About this task ▸
From the entries below, output the line with "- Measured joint" and each following line up to and including the line with "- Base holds", exactly as written.

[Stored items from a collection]

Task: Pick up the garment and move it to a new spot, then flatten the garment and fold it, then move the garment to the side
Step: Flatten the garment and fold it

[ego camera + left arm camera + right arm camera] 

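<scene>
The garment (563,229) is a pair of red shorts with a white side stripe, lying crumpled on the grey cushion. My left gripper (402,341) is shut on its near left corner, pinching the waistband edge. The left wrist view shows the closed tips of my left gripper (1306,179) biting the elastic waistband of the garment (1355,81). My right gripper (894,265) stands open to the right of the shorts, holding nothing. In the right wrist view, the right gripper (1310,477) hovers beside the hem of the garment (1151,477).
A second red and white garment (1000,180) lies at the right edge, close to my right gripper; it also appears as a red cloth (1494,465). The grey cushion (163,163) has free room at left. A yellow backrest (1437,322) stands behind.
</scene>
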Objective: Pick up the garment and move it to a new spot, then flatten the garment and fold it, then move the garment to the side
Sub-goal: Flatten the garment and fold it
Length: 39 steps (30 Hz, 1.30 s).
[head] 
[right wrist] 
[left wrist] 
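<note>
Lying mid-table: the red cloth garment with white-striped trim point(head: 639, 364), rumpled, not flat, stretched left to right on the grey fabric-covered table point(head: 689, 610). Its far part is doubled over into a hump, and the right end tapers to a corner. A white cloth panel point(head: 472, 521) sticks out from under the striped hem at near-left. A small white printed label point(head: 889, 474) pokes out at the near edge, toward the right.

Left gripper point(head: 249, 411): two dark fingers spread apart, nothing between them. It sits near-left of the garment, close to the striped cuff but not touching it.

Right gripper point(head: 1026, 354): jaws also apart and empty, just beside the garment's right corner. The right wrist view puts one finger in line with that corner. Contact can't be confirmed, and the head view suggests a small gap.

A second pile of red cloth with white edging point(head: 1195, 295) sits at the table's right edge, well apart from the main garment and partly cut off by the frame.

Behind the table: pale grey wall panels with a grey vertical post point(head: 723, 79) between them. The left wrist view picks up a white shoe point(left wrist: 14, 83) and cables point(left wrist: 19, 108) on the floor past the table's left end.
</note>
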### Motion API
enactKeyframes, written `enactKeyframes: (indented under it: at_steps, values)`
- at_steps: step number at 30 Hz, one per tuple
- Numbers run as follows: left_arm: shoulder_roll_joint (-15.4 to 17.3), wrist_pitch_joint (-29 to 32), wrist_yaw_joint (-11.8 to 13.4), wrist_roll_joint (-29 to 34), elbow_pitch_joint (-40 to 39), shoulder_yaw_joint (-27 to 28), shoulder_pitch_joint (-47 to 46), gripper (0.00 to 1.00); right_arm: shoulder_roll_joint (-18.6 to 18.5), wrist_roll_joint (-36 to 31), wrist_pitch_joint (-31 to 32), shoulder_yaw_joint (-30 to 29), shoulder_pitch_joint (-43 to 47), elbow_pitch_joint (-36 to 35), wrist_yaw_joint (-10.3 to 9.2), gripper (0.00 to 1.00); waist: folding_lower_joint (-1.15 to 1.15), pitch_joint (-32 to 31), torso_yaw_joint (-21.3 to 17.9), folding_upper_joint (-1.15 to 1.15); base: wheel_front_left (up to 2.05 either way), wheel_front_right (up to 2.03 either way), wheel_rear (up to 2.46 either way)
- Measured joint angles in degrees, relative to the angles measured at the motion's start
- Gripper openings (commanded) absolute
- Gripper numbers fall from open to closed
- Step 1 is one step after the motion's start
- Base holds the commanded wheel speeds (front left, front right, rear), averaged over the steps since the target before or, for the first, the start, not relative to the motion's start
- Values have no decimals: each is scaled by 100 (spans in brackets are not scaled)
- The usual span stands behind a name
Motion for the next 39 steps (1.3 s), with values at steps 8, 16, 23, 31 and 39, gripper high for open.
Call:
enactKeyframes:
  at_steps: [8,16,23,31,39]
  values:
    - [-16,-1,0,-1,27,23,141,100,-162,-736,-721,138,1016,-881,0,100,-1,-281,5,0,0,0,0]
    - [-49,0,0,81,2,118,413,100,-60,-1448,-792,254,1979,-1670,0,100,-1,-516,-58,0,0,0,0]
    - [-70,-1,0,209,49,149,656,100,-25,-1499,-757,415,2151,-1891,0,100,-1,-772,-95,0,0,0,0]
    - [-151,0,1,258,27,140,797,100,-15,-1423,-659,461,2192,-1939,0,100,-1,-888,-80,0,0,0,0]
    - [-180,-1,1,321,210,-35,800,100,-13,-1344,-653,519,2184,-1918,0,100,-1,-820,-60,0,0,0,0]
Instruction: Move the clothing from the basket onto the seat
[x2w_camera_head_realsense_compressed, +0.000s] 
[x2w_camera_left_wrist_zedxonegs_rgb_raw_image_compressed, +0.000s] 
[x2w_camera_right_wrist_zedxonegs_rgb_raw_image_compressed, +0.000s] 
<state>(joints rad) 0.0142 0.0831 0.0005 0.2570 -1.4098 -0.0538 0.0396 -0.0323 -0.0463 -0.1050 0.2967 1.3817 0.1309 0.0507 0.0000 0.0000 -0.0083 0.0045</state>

Result of the exercise ▸
- Measured joint angles in degrees, relative to the angles measured at the motion's start
- Gripper openings (commanded) absolute
- Gripper numbers fall from open to closed
- Step 1 is one step after the motion's start
- Base holds the commanded wheel speeds (front left, front right, rear), averaged over the steps since the target before or, for the first, the start, not relative to the motion's start

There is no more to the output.